Intellectual History of the Pactum Subjectionis
The Old Testament of the Bible is a convenient starting point since it contains the idea of a contract of rulership between a king and a people.
So all the elders of Israel came to the king at Hebron; and King David made a covenant with them at Hebron before the Lord, and they anointed David king over Israel. [2 Samuel 5:3]
Just before he died, King David said of his son, Solomon,
he shall come and sit upon my throne; for he shall be king in my stead; and I have appointed him to be ruler over Israel and over Judah. [1 Kings 1:35]
Thus the elective kingship became hereditary like property (“my throne”) passing from father to son indicating the covenant was an alienation of authority rather than a delegation.
Western jurisprudence is founded on Roman law. The sovereignty of the Roman emperor was usually seen as being founded on a contract of rulership enacted by the Roman people. The Roman jurist Ulpian gave the classic and oft-quoted statement of this view in the Institutes of Justinian:
Whatever has pleased the prince has the force of law, since the Roman people by the lex regia enacted concerning his imperium, have yielded up to him all their power and authority. [Lib. I, Tit. II, 6; Quoted in: Corwin 1955, 4; or in: Sabine 1958, 171]
The American constitutional scholar, Edward S. Corwin, noted the questions that arose in the Middle Ages about the nature of this pact.
During the Middle Ages the question was much debated whether the lex regia effected an absolute alienation (translatio) of the legislative power to the Emperor, or was a revocable delegation (cessio). The champions of popular sovereignty at the end of this period, like Marsiglio of Padua in his Defensor Pacis, took the latter view. [Corwin 1955, 4, fn.8]
Alienation versus Delegation
It is precisely this question of translatio versus concessio—alienation versus delegation of the right of government in the contract—that is the key question, not consent versus coercion. Of course consent is a necessary condition for a legitimate government. But consent is on both sides of that alienation (translatio) versus delegation (concessio) question. The alienation version of the contract became a sophisticated tacit contract defense of non-democratic government wherever the latter existed as a settled condition. And the delegation version of the contract became the foundation for democratic theory.

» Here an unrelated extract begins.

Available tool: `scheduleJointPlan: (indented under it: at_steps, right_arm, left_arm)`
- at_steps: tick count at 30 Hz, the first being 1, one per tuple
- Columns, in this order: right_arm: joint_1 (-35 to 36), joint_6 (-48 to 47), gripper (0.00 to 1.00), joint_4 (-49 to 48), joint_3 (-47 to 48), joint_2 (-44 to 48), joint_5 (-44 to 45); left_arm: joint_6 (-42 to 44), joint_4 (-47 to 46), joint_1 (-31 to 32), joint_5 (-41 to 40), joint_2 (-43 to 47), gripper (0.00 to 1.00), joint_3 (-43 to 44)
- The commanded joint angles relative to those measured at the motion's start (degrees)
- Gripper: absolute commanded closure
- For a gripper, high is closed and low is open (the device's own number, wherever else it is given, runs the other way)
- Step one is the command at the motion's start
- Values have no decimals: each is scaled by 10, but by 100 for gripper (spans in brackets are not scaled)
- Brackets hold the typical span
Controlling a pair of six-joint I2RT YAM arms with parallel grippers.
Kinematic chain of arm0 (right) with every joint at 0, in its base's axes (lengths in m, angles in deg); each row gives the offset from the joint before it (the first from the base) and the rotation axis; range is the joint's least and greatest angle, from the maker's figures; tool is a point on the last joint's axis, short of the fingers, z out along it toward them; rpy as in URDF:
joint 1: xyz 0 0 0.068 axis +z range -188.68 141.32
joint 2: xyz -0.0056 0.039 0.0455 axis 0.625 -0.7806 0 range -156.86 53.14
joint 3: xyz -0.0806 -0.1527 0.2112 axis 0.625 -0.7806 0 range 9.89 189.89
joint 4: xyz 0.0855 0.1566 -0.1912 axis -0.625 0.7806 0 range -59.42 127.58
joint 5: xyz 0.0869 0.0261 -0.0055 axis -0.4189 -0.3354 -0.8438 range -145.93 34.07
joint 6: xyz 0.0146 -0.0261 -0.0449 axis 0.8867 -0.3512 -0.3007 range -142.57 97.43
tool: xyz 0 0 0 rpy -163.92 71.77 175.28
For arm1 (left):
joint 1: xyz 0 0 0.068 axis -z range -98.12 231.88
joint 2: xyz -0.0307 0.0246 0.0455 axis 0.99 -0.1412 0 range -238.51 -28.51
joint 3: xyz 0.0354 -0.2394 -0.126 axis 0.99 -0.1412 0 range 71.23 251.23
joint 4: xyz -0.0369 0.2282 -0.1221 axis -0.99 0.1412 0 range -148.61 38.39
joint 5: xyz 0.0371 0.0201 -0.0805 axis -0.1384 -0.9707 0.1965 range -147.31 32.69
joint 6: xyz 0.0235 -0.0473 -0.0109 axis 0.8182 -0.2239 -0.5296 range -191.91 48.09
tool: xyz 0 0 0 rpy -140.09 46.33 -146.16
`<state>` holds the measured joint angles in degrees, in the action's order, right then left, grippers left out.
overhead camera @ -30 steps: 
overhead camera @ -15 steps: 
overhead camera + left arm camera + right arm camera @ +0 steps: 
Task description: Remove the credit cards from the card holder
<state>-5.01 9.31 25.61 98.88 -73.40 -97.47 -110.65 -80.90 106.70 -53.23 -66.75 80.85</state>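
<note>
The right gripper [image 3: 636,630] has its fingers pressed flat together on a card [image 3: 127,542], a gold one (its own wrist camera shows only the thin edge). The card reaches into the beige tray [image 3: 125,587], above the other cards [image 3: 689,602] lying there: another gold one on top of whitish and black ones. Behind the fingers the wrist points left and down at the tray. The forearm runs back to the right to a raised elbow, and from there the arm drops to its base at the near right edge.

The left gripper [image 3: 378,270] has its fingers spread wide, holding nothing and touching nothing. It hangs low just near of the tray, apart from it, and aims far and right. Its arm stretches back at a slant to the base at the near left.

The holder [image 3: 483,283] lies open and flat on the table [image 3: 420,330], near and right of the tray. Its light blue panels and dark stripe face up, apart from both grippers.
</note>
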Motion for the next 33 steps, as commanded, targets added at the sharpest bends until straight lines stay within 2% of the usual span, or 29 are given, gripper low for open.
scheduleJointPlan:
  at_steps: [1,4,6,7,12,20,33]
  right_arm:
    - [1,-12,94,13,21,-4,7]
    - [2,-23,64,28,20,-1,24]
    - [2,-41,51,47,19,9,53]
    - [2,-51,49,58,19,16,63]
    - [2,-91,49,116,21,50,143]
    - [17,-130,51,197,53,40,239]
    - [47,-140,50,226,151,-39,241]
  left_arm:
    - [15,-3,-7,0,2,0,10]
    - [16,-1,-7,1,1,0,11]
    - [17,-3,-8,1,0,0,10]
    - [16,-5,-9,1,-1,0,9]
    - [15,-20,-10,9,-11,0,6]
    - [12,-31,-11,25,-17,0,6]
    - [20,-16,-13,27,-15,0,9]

The German legal thinker, Otto Gierke, was quite clear about the alienation-vs.-delegation question.
This dispute also reaches far back into the Middle Ages. It first took a strictly juristic form in the dispute … as to the legal nature of the ancient “translatio imperii” from the Roman people to the Princeps. One school explained this as a definitive and irrevocable alienation of power, the other as a mere concession of its use and exercise. … On the one hand from the people’s abdication the most absolute sovereignty of the prince might be deduced, … . On the other hand the assumption of a mere “concessio imperii” led to the doctrine of popular sovereignty. [Gierke 1966, 93-4]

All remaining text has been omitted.